» **What to produce**
Every line holding the word "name" should be copied from the material.

» **Source material**
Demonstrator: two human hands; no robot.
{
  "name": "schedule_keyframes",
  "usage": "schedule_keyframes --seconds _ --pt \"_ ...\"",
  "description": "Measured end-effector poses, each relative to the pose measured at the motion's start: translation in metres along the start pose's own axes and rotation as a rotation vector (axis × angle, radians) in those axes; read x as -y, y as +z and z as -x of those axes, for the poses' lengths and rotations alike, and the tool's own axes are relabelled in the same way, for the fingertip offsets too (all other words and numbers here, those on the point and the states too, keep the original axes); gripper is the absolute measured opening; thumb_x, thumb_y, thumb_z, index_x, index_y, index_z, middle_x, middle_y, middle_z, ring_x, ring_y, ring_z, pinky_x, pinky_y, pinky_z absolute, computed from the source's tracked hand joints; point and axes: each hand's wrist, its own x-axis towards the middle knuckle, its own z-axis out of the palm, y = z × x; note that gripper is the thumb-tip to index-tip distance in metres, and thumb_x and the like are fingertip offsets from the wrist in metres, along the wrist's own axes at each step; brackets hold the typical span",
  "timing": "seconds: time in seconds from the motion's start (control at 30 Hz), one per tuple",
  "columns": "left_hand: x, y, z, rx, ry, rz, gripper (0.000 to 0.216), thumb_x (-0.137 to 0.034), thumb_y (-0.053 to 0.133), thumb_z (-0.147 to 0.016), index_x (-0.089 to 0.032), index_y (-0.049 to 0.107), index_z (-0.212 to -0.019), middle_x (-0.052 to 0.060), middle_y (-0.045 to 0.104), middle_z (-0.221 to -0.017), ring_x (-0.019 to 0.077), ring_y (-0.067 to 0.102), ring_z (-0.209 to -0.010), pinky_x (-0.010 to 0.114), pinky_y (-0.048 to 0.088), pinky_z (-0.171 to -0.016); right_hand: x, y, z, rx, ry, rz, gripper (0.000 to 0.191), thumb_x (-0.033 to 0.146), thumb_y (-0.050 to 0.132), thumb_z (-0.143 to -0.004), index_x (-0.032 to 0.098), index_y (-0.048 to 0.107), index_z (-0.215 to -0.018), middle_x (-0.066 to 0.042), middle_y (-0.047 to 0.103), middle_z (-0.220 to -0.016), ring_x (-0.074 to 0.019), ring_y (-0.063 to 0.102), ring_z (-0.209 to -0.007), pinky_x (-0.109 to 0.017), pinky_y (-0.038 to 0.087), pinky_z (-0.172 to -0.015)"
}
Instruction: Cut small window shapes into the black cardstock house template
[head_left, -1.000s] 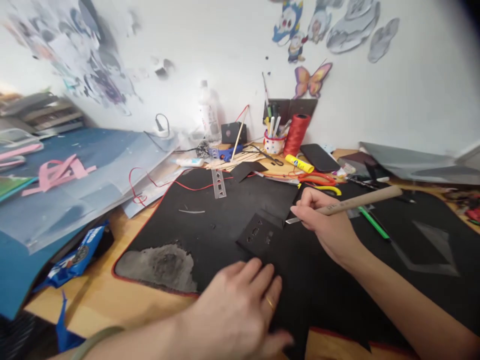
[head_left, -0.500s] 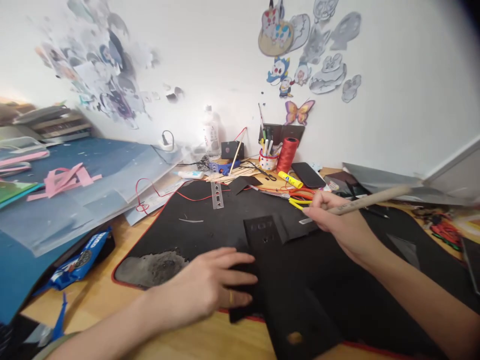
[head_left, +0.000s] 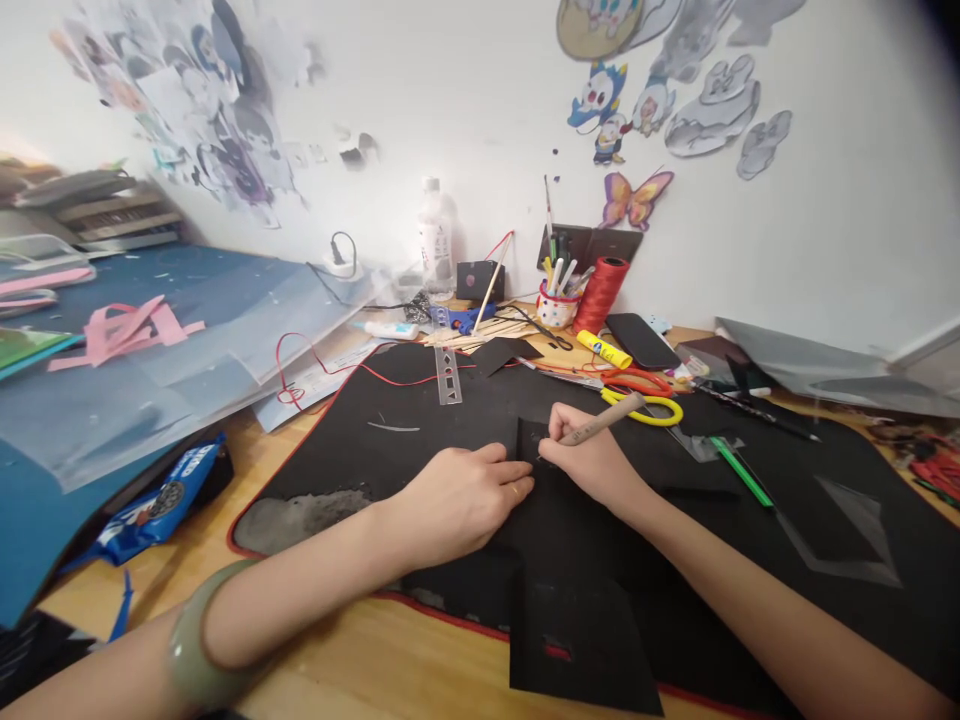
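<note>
My right hand (head_left: 589,460) is closed round a wooden-handled craft knife (head_left: 604,418), its tip down on a small piece of black card (head_left: 529,440) on the black cutting mat (head_left: 420,440). My left hand (head_left: 457,495) lies fingers-down on the black card just left of the knife tip, pressing it to the mat; a ring shows on one finger. A larger black sheet (head_left: 581,640) lies over the mat's near edge.
A metal stencil ruler (head_left: 448,375), yellow-handled scissors (head_left: 651,405), a green pen (head_left: 739,470), a glue stick (head_left: 604,350), red thread spool (head_left: 600,293), pen cup (head_left: 556,305) and bottle (head_left: 436,240) stand behind. A blue snack wrapper (head_left: 150,505) lies left; blue sheets with pink strips (head_left: 124,330) farther left.
My left hand slid the black card toward the mat's middle and settled on it. My right hand came down and left, bringing the knife tip onto the card beside my left fingers.
</note>
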Motion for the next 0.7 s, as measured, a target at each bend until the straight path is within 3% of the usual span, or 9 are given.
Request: schedule_keyframes --seconds 0.23,0.7 --pt "0.004 0.014 -0.004 0.052 -0.004 -0.013 0.029 -0.016 0.034 -0.087 -0.013 0.054 -0.108 0.004 0.052 -0.121 0.0172 0.052 -0.082 0.027 0.047 -0.062 -0.008 -0.001 0.004 0.000 -0.021 -0.001 0.021 0.015 0.049 -0.066 0.020 0.031 -0.057 0.007 0.030 -0.052 -0.0095 0.031 -0.051 -0.023 0.025 -0.048" --pt "0.006 0.012 -0.008 0.039 0.012 0.008 0.026 -0.017 0.036 -0.086 -0.015 0.055 -0.104 0.001 0.054 -0.117 0.0160 0.053 -0.080 0.027 0.046 -0.061 -0.008 0.000 0.001 0.049 -0.052 0.041 0.023 0.019 0.046 -0.072 0.021 0.029 -0.057 0.006 0.029 -0.051 -0.0100 0.032 -0.050 -0.023 0.025 -0.048"
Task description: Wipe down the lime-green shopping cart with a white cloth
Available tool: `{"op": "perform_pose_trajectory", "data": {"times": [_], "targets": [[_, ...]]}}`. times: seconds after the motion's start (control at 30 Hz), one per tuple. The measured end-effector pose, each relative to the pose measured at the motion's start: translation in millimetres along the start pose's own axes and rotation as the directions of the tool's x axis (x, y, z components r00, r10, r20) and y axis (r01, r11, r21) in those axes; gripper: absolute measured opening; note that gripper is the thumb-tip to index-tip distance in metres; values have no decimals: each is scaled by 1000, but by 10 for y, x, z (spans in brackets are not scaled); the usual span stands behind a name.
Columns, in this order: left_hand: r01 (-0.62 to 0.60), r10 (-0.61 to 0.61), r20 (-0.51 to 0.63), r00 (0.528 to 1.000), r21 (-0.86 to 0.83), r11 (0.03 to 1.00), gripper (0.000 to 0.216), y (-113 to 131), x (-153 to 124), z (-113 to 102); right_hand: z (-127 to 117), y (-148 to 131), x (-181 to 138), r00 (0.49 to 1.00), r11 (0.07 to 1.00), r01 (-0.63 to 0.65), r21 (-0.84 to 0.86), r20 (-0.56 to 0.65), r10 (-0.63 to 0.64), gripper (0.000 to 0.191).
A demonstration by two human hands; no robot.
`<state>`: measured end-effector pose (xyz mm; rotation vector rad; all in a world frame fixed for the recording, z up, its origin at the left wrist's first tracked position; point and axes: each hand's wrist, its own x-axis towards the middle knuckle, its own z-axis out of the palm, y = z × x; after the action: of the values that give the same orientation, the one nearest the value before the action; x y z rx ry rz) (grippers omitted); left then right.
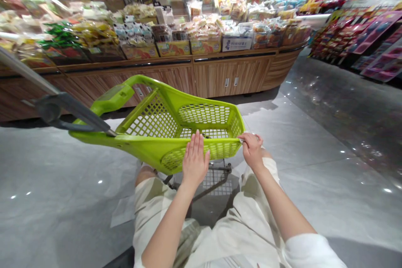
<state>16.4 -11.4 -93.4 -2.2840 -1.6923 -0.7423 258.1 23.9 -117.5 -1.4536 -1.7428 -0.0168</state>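
A green plastic shopping cart (pixel 141 144) stands crosswise in front of me, its basket walls full of holes. My left hand (pixel 195 161) lies flat against the near side, fingers stretched out with their tips at the rim. At the basket's right corner, my right hand (pixel 252 148) is closed over the rim. A small white, tissue-like piece (pixel 241 140) peeks out under its fingertips; most of it is hidden by the hand. The basket's bottom is partly visible through the opening.
A wooden display counter (pixel 176 77) with several boxes and bags of packaged food (pixel 204 29) runs behind the cart. A grey metal bar (pixel 28 71) reaches in from the left to the cart handle (pixel 114 98). More shelves of goods (pixel 354 29) stand at the right.
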Motion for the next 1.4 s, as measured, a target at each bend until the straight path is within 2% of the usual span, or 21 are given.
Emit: {"op": "perform_pose_trajectory", "data": {"times": [0.23,0.4,0.47,0.57,0.67,0.73,0.8,0.9,0.97,1.03,1.1,1.2,1.27,1.33,1.4], "targets": [[43,-47,-91,995,-44,998,64,-451,70,15,128,-572,-263,1000,999,1,52,-17,0,32],[189,-194,-168,966,-51,981,59,-705,213,-29,336,-1017,-415,994,988,84,129,65,-93,35],[158,-164,-132,978,-53,986,56,-669,204,-67,423,-1169,-458,982,980,137,143,107,-153,37],[-3,3,8,1000,-74,997,51,-495,34,-117,536,-1305,-496,954,958,228,175,157,-256,40],[-4,6,24,1000,-76,997,52,-342,-232,-149,593,-1234,-458,899,916,350,196,203,-387,43],[16,-14,44,999,-48,999,55,-309,-364,-167,586,-1033,-358,874,899,402,173,220,-433,46],[42,-41,59,997,-16,999,58,-310,-422,-184,550,-726,-193,894,915,386,118,196,-402,48],[78,-79,58,995,25,997,67,-294,-420,-188,483,-257,100,950,957,289,23,118,-290,47],[102,-105,54,993,50,994,77,-244,-416,-168,468,-113,221,965,971,240,-12,109,-238,46],[124,-128,59,990,72,990,82,-176,-428,-132,497,-194,206,973,978,208,-33,109,-203,48],[137,-144,70,987,90,986,82,-115,-442,-97,568,-477,53,971,976,215,-37,118,-209,52],[137,-148,109,983,105,985,79,-74,-442,-73,679,-1007,-262,926,947,320,15,208,-316,59],[132,-146,138,980,105,986,79,-77,-426,-77,704,-1195,-375,886,923,382,47,265,-380,62],[131,-145,151,978,100,986,79,-90,-408,-88,680,-1133,-345,853,898,437,55,293,-433,64],[129,-142,151,978,92,987,79,-96,-392,-92,625,-849,-194,840,884,466,32,299,-454,66]]}}
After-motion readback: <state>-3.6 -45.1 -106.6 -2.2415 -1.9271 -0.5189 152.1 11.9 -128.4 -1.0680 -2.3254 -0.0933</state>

» **Result of the task**
  "name": "schedule_keyframes",
Available tool: `{"op": "perform_pose_trajectory", "data": {"times": [_], "targets": [[_, ...]]}}`. times: seconds after the motion's start (control at 30 Hz), one per tuple. The measured end-effector pose, each relative to the pose measured at the motion's start: translation in millimetres along the start pose's own axes and rotation as the directions of the tool's x axis (x, y, z components r00, r10, r20) and y axis (r01, r11, r21) in those axes; gripper: absolute measured opening; note that gripper is the thumb-tip to index-tip distance in metres; values have no decimals: each is scaled by 1000, but by 10 for y, x, z (spans in brackets are not scaled); the usual span stands behind a name.

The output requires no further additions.